**TASK DETAILS**
From start to end, print the entire listing below exactly.

**RECORDED INFORMATION**

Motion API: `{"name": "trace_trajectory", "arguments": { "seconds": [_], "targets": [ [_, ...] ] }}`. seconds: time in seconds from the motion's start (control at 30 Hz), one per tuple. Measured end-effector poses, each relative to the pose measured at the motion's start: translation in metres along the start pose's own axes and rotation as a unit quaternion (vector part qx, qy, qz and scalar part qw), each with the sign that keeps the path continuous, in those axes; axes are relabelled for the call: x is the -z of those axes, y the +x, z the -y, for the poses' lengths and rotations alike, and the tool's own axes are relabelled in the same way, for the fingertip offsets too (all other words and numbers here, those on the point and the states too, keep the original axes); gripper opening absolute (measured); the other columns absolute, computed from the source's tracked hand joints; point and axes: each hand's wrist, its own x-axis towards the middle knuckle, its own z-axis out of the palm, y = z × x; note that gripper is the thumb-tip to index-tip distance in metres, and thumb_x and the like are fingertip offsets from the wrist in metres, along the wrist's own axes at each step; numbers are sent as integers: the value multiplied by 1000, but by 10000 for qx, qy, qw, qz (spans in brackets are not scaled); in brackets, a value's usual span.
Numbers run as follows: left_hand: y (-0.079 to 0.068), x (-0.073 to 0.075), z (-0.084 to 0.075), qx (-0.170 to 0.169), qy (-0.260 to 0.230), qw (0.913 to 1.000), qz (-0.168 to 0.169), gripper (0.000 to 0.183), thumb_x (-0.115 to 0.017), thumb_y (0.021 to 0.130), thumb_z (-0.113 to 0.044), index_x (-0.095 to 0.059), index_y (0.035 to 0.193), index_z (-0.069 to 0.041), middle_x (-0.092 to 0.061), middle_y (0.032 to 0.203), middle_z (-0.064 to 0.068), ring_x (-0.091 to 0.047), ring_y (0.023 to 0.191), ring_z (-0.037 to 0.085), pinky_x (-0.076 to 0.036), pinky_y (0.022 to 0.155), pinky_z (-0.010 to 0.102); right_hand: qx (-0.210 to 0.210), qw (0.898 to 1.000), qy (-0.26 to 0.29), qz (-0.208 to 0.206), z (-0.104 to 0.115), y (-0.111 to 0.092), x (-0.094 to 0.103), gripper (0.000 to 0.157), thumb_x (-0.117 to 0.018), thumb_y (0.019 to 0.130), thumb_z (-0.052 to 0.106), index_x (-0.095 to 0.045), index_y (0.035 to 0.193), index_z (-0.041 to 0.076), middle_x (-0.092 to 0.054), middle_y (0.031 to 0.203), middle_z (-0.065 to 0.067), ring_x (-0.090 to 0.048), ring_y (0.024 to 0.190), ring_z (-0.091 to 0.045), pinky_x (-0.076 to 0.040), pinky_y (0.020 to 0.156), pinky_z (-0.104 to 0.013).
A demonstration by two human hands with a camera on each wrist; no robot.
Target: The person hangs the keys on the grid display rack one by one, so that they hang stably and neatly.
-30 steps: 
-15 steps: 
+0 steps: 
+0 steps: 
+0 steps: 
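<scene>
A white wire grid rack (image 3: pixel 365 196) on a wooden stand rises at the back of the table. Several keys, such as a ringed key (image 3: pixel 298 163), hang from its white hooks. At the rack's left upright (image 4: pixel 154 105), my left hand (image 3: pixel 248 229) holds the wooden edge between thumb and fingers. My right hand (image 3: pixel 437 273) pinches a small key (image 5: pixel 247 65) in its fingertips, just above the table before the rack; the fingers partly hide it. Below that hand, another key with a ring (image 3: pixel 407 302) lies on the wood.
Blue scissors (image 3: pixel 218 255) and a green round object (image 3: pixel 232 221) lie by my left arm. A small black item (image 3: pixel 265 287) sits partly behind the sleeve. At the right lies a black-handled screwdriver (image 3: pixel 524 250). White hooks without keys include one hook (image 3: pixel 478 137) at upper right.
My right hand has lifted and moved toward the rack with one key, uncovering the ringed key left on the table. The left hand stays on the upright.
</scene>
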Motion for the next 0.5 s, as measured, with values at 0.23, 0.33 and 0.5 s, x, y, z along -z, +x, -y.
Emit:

**OUTPUT BELOW**
Motion API: `{"name": "trace_trajectory", "arguments": { "seconds": [_], "targets": [ [_, ...] ] }}`. seconds: time in seconds from the motion's start (control at 30 Hz), one per tuple. Measured end-effector poses, each relative to the pose measured at the motion's start: translation in metres along the start pose's own axes and rotation as a unit quaternion (vector part qx, qy, qz and scalar part qw), each with the sign that keeps the path continuous, in those axes; axes are relabelled for the call: x is the -z of those axes, y the +x, z the -y, for the poses' lengths and rotations alike, and the tool's own axes are relabelled in the same way, for the fingertip offsets too (all other words and numbers here, those on the point and the states too, keep the original axes); gripper opening absolute (measured); the other columns absolute, computed from the source's tracked hand joints; point and axes: each hand's wrist, its own x-axis towards the middle knuckle, its own z-axis out of the palm, y = z × x; note that gripper is the thumb-tip to index-tip distance in metres, and thumb_x and the like are fingertip offsets from the wrist in metres, along the wrist's own axes at each step; numbers are sent as integers: the value multiplied by 1000, but by 10000 for qx, qy, qw, qz (spans in brackets are not scaled); in brackets, a value's usual span.
Numbers run as follows: left_hand: y (-0.079 to 0.068), x (-0.073 to 0.075), z (-0.084 to 0.075), qx (-0.170 to 0.169), qy (-0.260 to 0.230), qw (0.913 to 1.000), qz (-0.168 to 0.169), gripper (0.000 to 0.183), thumb_x (-0.115 to 0.017), thumb_y (0.021 to 0.130), thumb_z (-0.113 to 0.044), index_x (-0.095 to 0.059), index_y (0.035 to 0.193), index_z (-0.069 to 0.041), middle_x (-0.092 to 0.061), middle_y (0.032 to 0.203), middle_z (-0.064 to 0.068), ring_x (-0.091 to 0.047), ring_y (0.023 to 0.191), ring_z (-0.037 to 0.085), pinky_x (-0.076 to 0.036), pinky_y (0.022 to 0.155), pinky_z (-0.010 to 0.102); right_hand: qx (-0.210 to 0.210), qw (0.898 to 1.000), qy (-0.26 to 0.29), qz (-0.208 to 0.206), z (-0.104 to 0.115), y (-0.111 to 0.092), x (-0.094 to 0.103), gripper (0.000 to 0.157), thumb_x (-0.117 to 0.018), thumb_y (0.019 to 0.130), thumb_z (-0.052 to 0.106), index_x (-0.095 to 0.045), index_y (0.035 to 0.193), index_z (-0.041 to 0.076), middle_x (-0.092 to 0.054), middle_y (0.031 to 0.203), middle_z (-0.065 to 0.067), ring_x (-0.090 to 0.048), ring_y (0.024 to 0.190), ring_z (-0.091 to 0.045), pinky_x (-0.076 to 0.040), pinky_y (0.020 to 0.156), pinky_z (-0.104 to 0.013).
A demonstration by two human hands with a camera on each wrist; no robot.
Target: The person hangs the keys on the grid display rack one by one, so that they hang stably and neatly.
-30 steps: 
-15 steps: 
+0 steps: 
+0 steps: 
+0 steps: 
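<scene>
A white wire grid rack (image 3: pixel 365 196) on a wooden stand rises at the back of the table. Several keys, such as a ringed key (image 3: pixel 298 163), hang from its white hooks. At the rack's left upright (image 4: pixel 154 105), my left hand (image 3: pixel 248 229) holds the wooden edge between thumb and fingers. My right hand (image 3: pixel 437 273) pinches a small key (image 5: pixel 247 65) in its fingertips, just above the table before the rack; the fingers partly hide it. Below that hand, another key with a ring (image 3: pixel 407 302) lies on the wood.
Blue scissors (image 3: pixel 218 255) and a green round object (image 3: pixel 232 221) lie by my left arm. A small black item (image 3: pixel 265 287) sits partly behind the sleeve. At the right lies a black-handled screwdriver (image 3: pixel 524 250). White hooks without keys include one hook (image 3: pixel 478 137) at upper right.
My right hand has lifted and moved toward the rack with one key, uncovering the ringed key left on the table. The left hand stays on the upright.
</scene>
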Motion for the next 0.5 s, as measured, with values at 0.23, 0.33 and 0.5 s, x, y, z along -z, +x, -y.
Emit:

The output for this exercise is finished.